[Exercise objective] In the entries below, find every line with the string "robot" and copy it.

[Stored data]
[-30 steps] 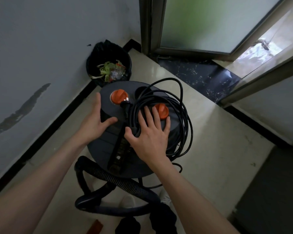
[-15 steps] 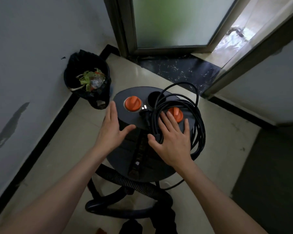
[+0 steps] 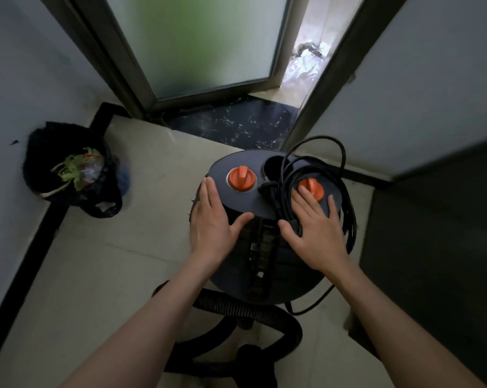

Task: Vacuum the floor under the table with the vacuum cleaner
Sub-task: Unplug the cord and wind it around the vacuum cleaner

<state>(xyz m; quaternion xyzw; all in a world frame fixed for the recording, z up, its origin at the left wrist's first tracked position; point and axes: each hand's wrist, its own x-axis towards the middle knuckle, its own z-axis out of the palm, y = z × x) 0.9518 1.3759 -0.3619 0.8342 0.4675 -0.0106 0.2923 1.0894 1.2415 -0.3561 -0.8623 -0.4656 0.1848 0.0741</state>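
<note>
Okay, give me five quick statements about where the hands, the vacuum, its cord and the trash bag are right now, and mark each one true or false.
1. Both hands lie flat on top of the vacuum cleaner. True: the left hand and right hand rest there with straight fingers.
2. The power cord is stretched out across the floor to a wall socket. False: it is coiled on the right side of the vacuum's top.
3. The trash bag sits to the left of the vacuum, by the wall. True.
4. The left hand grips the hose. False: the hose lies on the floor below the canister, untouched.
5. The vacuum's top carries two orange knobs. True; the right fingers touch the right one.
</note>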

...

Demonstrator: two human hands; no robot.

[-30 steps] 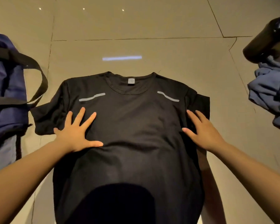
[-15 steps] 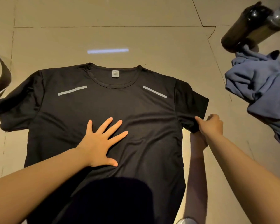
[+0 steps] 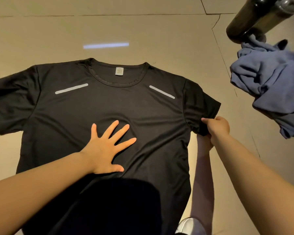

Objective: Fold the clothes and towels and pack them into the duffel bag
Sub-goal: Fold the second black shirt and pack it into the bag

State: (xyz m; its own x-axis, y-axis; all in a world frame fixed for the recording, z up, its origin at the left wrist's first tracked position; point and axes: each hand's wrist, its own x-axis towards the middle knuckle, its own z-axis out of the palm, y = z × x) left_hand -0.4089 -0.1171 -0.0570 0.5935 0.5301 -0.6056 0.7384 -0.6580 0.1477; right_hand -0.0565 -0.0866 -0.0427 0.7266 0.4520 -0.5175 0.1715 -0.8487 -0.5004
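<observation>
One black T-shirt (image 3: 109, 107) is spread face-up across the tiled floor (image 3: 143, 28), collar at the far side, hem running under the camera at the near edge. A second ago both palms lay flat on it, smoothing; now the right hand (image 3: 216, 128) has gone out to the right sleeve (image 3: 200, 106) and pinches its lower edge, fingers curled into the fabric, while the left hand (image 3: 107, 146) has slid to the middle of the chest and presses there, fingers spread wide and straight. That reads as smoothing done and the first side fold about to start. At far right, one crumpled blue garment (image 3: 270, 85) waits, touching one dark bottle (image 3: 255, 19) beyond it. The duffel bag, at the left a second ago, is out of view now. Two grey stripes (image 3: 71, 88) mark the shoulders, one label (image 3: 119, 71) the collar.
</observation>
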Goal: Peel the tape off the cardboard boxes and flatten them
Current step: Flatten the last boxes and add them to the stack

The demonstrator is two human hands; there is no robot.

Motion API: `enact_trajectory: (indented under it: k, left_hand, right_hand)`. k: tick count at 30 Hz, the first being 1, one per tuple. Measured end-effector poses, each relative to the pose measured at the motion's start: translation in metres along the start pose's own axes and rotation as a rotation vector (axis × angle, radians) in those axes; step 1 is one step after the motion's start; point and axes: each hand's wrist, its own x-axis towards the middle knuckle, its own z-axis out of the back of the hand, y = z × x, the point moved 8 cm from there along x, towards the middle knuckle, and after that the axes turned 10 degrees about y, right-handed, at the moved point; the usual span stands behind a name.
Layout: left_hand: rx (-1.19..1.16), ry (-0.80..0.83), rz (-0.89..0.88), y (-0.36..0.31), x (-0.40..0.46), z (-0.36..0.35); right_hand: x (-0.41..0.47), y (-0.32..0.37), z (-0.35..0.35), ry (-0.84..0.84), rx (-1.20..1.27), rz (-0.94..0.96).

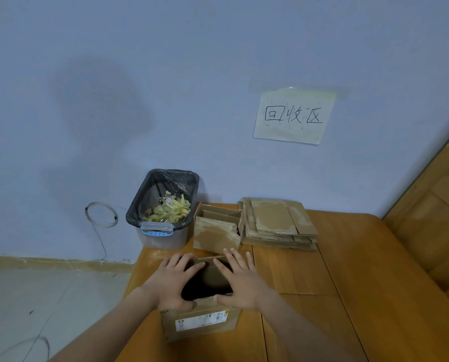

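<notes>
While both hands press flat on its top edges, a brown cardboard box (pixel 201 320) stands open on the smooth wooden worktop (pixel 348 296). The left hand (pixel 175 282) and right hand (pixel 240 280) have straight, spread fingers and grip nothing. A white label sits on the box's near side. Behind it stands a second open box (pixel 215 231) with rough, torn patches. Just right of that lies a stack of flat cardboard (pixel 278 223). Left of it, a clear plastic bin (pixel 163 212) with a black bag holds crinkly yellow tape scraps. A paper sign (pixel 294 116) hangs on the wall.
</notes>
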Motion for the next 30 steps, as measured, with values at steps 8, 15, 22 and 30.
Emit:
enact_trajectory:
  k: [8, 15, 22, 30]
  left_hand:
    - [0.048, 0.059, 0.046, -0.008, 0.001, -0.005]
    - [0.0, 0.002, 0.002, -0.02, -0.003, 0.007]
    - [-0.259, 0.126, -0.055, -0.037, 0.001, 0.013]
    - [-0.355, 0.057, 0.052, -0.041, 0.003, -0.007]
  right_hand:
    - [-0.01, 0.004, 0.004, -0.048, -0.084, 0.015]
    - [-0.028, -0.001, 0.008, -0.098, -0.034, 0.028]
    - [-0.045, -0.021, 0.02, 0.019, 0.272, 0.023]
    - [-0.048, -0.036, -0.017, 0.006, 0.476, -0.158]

[Result below]
Demonstrator: two human hands; no robot.
The demonstrator is two human hands; there is no robot.

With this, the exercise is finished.